**TASK**
Copy out the listing below exactly, please, and skip any pictures.
____ SUPPLIED MATERIAL
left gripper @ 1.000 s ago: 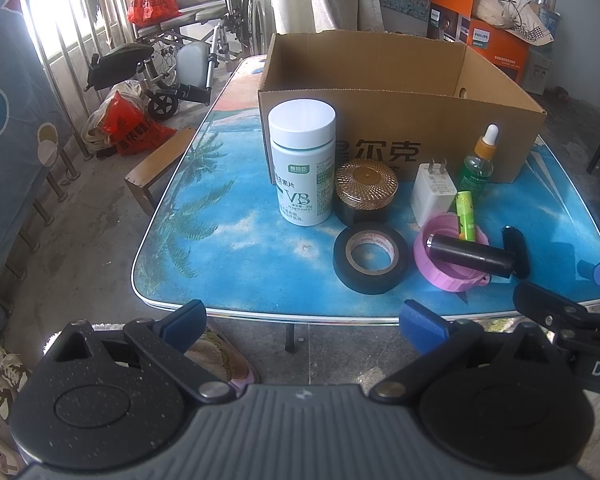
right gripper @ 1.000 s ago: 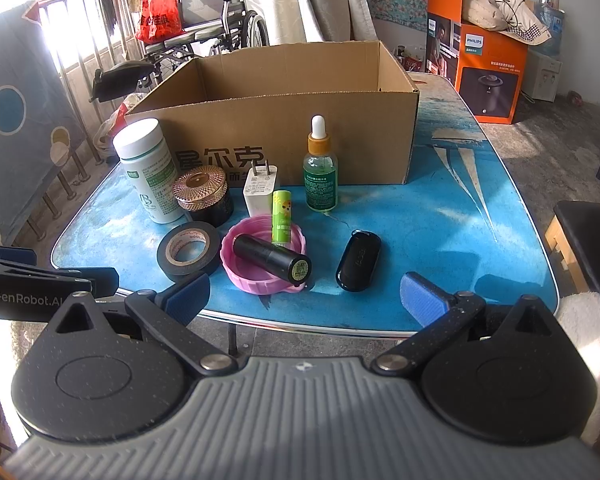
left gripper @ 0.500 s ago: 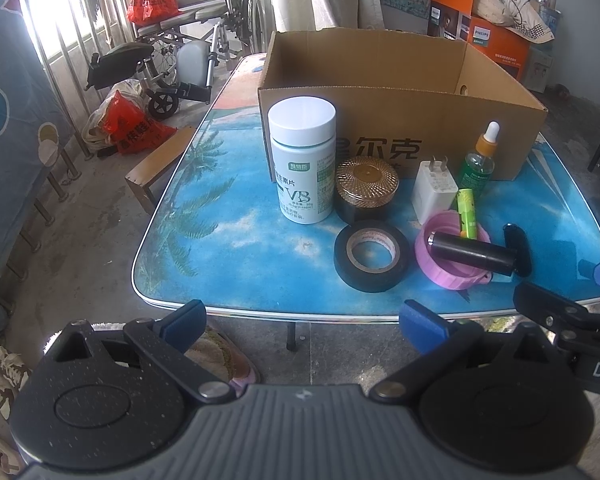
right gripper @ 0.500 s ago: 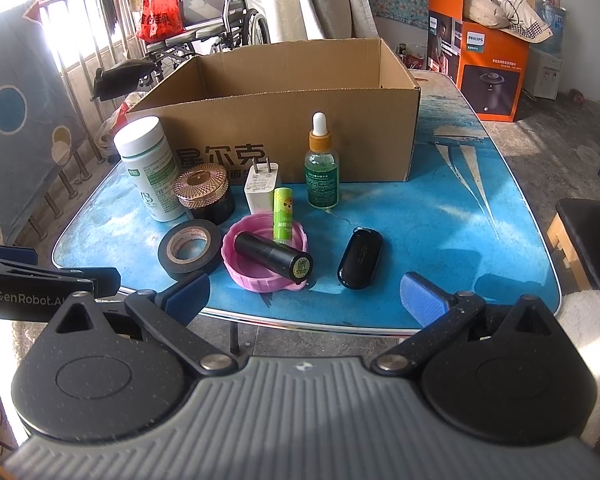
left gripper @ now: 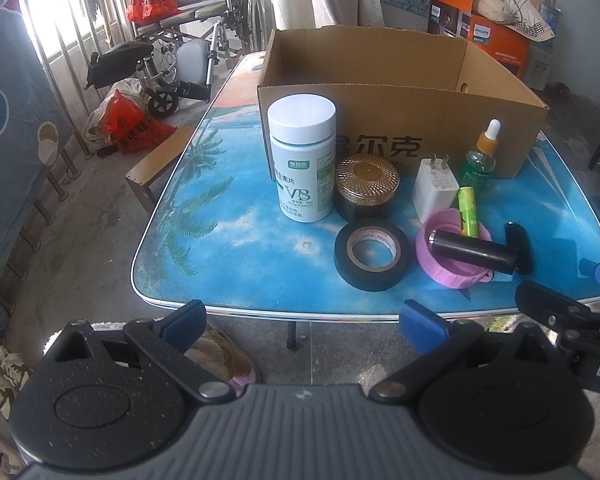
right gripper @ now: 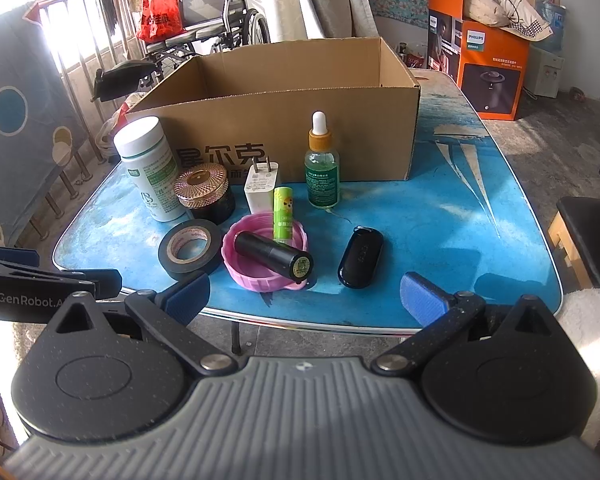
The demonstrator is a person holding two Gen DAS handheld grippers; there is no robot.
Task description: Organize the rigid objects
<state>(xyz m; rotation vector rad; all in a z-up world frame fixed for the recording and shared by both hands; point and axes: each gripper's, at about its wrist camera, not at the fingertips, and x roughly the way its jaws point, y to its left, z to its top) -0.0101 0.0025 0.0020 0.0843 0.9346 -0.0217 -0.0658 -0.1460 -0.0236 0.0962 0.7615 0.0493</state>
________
**WRITTEN REPLY**
left gripper @ 1.000 s ago: 
right gripper @ 1.000 s ago: 
left gripper @ 0.500 s ago: 
right gripper @ 0.500 s ago: 
left gripper @ now: 
right gripper @ now: 
The demonstrator is a person holding two Gen DAS handheld grippers; there is no robot.
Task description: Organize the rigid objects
<state>(xyz m; rotation vector rad; all in a z-up world frame fixed for the recording and shared by both hands; point and axes: each gripper's, at about its wrist camera, not at the fingertips, and x roughly the way its jaws point, y to its left, z to its top) -0.0101 0.0025 0.0020 0.0843 0.9346 -0.0217 -0.0658 -0.1460 -0.0236 0.0962 0.7615 0.0493</state>

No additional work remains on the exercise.